アトリエ新参の若者(2名)と飲む。
若者がファインアートから離れていく時代である。
ファインアートは、
お金もかかり、手間もかかり、見返りも全くない。
唯々、唯々、表現のためだけの表現である。
ネットにはもっと効率の良い作品発表の場がある。
さらに、ファインアートに携わる側からみても、
正直、絵画で表現すべきことは終わった、と囁かれ
たりもしているほどだ。
若者はファインアートから離れている。確実に。
それにもかかわらず、若者がアトリエにやって来た。
彼らは何を考えているのだろう。
それを聞きたかった。
「音楽をやっているのですが、
音楽では表現しきれないところがあって、
絵画を使って表現できるのではと思い、来ました」
「近所の保育園で遅れて子供を迎えに来た母親が
保育園側にめっちゃ謝ってて。
それを見て、何故だかとても腹が立って。
そんな気持ちを絵画にしたいと思っています」
考えている。やりたいことがはっきりとしている。
自分が彼らの年頃だったころと比べても、
なんとしっかりしていることか。
当時の自分など、何の根拠も、目標もなく、唯、
「会社辞めて絵描きになります。
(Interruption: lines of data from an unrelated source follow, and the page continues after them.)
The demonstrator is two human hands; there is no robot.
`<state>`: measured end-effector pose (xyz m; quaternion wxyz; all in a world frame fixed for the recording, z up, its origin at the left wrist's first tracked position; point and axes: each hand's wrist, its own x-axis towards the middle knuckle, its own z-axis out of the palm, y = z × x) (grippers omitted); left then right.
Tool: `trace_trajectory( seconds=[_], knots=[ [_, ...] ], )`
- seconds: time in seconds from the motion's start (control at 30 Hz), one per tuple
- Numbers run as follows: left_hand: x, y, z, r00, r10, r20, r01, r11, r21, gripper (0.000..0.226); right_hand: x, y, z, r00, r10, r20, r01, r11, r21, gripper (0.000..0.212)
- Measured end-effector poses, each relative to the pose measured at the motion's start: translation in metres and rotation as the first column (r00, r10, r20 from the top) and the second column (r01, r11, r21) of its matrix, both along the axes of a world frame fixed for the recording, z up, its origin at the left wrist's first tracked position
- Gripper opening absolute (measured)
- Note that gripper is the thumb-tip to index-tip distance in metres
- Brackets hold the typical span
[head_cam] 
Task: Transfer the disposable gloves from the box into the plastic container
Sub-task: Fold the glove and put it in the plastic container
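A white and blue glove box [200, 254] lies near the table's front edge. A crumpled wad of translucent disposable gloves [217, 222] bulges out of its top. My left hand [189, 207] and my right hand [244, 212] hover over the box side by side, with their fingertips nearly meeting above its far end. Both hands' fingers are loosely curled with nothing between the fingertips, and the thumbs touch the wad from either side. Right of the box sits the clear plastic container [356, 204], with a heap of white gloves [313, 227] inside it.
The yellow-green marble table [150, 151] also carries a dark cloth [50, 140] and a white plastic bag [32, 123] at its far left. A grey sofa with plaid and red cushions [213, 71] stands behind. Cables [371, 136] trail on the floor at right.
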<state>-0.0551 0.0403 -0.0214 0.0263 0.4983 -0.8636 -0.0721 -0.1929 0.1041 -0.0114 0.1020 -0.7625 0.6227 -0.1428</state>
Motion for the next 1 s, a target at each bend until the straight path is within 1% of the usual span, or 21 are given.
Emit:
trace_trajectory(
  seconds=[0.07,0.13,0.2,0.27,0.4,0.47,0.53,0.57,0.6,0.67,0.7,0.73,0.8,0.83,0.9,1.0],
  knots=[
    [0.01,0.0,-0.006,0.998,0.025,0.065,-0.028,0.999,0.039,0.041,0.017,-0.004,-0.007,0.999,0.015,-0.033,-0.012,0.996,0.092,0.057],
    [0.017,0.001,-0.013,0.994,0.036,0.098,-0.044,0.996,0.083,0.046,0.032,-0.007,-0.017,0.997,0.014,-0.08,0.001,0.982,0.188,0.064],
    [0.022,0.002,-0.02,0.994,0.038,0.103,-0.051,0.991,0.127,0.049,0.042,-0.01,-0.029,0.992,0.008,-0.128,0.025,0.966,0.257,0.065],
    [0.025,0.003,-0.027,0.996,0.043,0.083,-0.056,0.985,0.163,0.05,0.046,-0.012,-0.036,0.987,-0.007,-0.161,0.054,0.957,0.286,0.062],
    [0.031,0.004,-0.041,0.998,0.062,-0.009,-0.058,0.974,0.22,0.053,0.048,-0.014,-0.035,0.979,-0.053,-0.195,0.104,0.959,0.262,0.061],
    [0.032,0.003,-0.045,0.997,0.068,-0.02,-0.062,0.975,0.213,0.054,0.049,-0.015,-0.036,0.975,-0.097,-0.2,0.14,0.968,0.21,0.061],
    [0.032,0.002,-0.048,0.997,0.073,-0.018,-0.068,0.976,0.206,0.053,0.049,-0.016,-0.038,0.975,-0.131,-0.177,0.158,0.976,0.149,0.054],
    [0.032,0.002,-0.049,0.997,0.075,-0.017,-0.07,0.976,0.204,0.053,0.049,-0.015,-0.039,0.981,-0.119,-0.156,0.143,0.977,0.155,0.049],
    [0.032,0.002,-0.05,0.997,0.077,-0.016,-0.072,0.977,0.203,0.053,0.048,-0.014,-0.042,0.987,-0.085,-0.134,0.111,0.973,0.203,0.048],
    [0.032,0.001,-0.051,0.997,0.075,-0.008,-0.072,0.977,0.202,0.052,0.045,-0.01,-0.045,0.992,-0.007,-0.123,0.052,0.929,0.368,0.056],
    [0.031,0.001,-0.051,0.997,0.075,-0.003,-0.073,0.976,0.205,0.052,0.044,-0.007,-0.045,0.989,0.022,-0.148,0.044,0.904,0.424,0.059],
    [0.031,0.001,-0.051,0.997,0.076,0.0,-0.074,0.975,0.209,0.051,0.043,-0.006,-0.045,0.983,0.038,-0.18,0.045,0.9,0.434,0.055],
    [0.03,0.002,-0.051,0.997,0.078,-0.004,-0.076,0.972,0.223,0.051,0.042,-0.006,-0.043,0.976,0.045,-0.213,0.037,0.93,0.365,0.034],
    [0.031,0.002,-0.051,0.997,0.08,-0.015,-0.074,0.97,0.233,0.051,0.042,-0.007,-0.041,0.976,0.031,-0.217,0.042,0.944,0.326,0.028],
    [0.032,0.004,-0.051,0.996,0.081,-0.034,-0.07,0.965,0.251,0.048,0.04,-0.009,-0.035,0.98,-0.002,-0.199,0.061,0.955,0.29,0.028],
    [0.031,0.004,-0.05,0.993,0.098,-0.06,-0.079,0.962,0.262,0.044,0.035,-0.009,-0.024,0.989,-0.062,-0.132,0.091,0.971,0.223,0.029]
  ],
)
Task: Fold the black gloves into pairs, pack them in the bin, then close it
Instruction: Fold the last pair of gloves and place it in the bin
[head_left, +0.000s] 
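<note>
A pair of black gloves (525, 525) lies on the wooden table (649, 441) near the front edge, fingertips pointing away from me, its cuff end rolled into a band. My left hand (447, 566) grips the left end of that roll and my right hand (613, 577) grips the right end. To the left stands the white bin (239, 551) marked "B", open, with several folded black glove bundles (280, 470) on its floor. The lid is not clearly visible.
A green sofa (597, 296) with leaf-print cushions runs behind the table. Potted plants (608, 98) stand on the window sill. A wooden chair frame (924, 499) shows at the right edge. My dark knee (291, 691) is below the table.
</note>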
なりたいです」
と吠えていただけだ。
ファインアートからの若者離れという現象は事実だが
しっかり考え、目的をもってファインアートに臨もう
としている若者は確実にいるのである。
かつて若者で先生や先輩に、
なにやら管を巻き、未来に向かって吠えていた自分が
今や先輩となり、若者の管を巻き取っている。
思えば、当時の先生や先輩の歳を超えてしまっている。
でも当時の先生や先輩のスキルに到達できているかと
問えば、今なおモラトリアムのような日々を繰り返す。